En un sentido superficial, la autoformación de la extasía puede ejemplificarse con el hecho que «uno no decide de quién enamorarse, simplemente acontece». Sin embargo, la extasía no es reductible a la persona de la cual simple y llanamente uno se enamora, pues a este sujeto se le ama; y el amor es una decisión en cuanto se escoge libremente amar a alguien y todo lo que implica dicha decisión, pero la decisión de amar no forma ni compone a la extasía, sino que este hecho metafísico y personal «posee» a la persona amada y posibilita su ser amado. Uno decide amar a otra persona porque el otro es «poseído» por este hecho personal y metafísico (extasía) que lo transforma justamente en amado. Dicha «posesión» no se sujeta a la voluntad individual. Si el corazón comprende las formas concretas de la extasía, no se está especulando sobre una abstracción acerca de la particularidad del amado; únicamente se está iluminando la inteligibilidad del motor afectivo de la persona.
La extasía es un sujeto total, uno e irrepetible en sí mismo, pero no en relación a nosotros; a saber, este hecho metafísico-personal carece de ser absolutamente definitivo y único. En la vida real y concreta, la extasía adopta distintas formas acordes a la biografía afectiva. El amor deviene puesto que la realidad (real y concreta) deviene, es decir, que cambia y está en constante movimiento. No amamos abstracciones ni ideales, de lo contrario el corazón no adolecería la demolición de la percepción afectiva; sino que nuestro corazón siempre apunta a personas igualmente concretas, palpables, reales, autenticas, presentes aquí y ahora. Ejemplo de la multiformidad de la extasía lo podemos ver en el caso de una madre que no hace de un sólo hijo el <<amor de sus amores>>, sino que es en su relación con todos sus hijos en cómo se expresa la extasía.

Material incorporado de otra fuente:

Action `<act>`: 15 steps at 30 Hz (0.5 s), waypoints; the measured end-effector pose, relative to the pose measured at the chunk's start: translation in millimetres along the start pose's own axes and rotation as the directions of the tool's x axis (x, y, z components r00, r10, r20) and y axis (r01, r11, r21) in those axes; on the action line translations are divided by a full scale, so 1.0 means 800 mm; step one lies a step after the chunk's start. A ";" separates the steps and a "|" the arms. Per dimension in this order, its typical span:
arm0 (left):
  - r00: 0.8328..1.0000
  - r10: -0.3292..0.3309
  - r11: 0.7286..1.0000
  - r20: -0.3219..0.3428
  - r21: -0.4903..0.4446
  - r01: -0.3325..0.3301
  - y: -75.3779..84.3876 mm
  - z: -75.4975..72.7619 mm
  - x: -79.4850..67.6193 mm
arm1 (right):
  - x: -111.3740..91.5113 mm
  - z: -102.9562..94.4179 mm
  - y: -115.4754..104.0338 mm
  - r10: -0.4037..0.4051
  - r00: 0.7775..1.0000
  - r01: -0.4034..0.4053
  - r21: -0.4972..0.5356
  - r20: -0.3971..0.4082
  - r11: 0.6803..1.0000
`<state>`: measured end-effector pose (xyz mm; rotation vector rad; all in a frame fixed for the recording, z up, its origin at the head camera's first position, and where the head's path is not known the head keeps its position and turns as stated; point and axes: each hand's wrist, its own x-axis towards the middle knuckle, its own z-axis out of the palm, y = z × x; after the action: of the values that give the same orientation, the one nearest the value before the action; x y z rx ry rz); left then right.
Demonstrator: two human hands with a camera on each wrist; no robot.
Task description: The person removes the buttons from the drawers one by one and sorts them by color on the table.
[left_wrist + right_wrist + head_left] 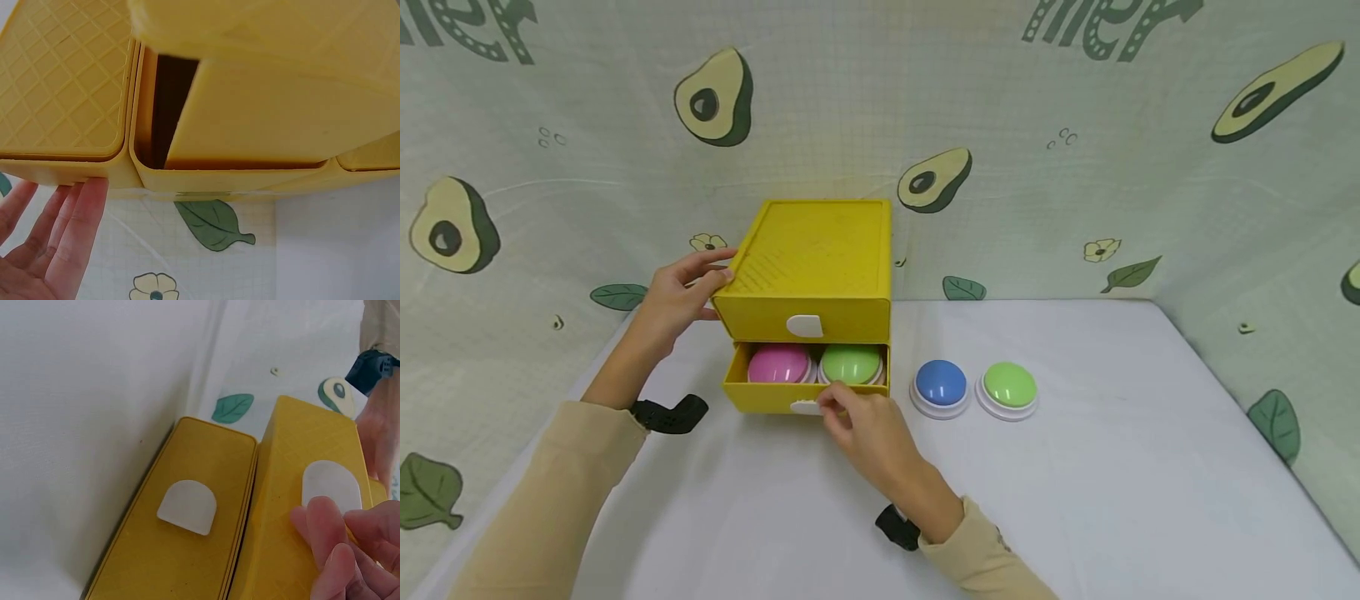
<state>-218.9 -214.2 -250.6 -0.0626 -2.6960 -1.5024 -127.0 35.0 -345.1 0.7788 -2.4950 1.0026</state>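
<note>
Yellow cabinet: here it is, upper middle of the frame, lower drawer [760, 398] standing out beneath the upper drawer [756, 317].
Right hand: at frame centre, just below the cabinet [827, 250], and the right hand [880, 429] has its fingertips narrow, pinching the lower white handle [331, 482].
Left hand: over at the cabinet's left edge, the left hand [677, 292] has its fingers fairly straight, touching the side, gripping nothing.
Bracing: good place for it, I'd say; steady pressure there should stop the cabinet sliding or twisting.
Drawer motion: straight and level is best; a sideways tug on that small tab could jam the runners.
Drawer load: pink button [778, 364] left, green button [852, 364] right; a jerk may shift them, and clearance above the domes I cannot tell.
Right of centre: blue button [942, 383] and loose green button [1010, 385] sit on the white table [1112, 467], apart from the drawer.
</note>
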 end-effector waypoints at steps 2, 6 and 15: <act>1.000 0.001 1.000 0.002 0.000 -0.001 0.000 0.000 0.000 | -0.001 0.000 0.000 -0.009 1.000 0.009 -0.001 -0.007 1.000; 1.000 0.000 1.000 0.005 -0.001 0.000 0.000 0.000 0.001 | -0.003 0.001 -0.001 -0.024 1.000 0.024 -0.008 -0.014 1.000; 1.000 0.012 1.000 0.000 -0.008 -0.012 -0.002 0.000 0.001 | -0.007 0.001 -0.004 -0.034 0.999 0.034 0.000 -0.010 0.999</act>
<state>-219.5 -215.0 -252.2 -0.0783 -2.6849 -1.5096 -120.7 34.6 -347.3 0.8115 -2.4649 0.9930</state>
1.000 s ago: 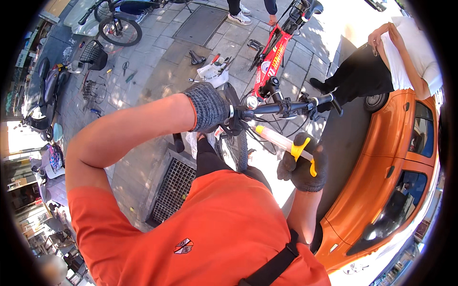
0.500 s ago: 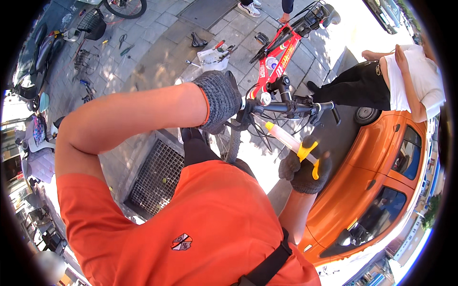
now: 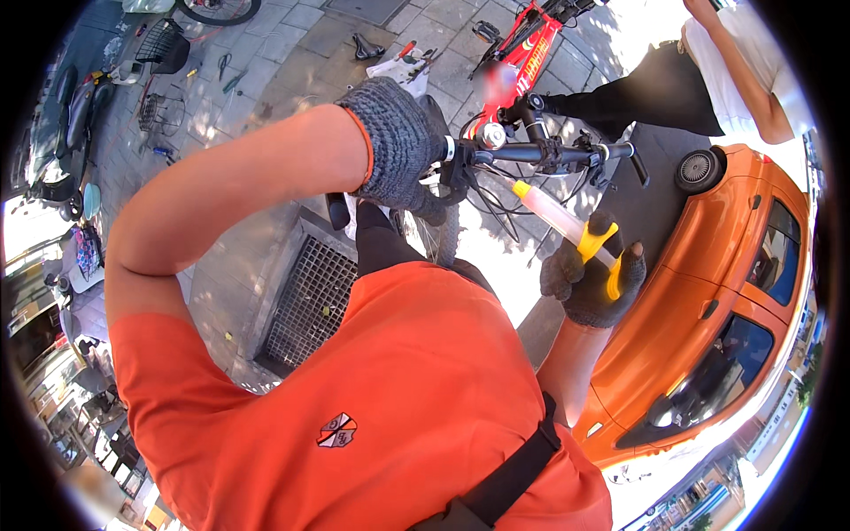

Las personas a las cuales amamos, las amamos porque son poseídas por la intensidad en su grado máximo; son los que están pintados con los colores más intensos que opacan la neutralidad y sobriedad del mundo. Ese ser poseído por la intensidad no es alguien designado por la voluntad, es un hecho que acontece de modo misterioso. La extasía es una novedad en la realidad propia de cada persona, una novedad que trae consigo el desvelo de una subjetividad alterna a la nuestra; un pequeño paraíso encapsulado al cual podemos ingresar.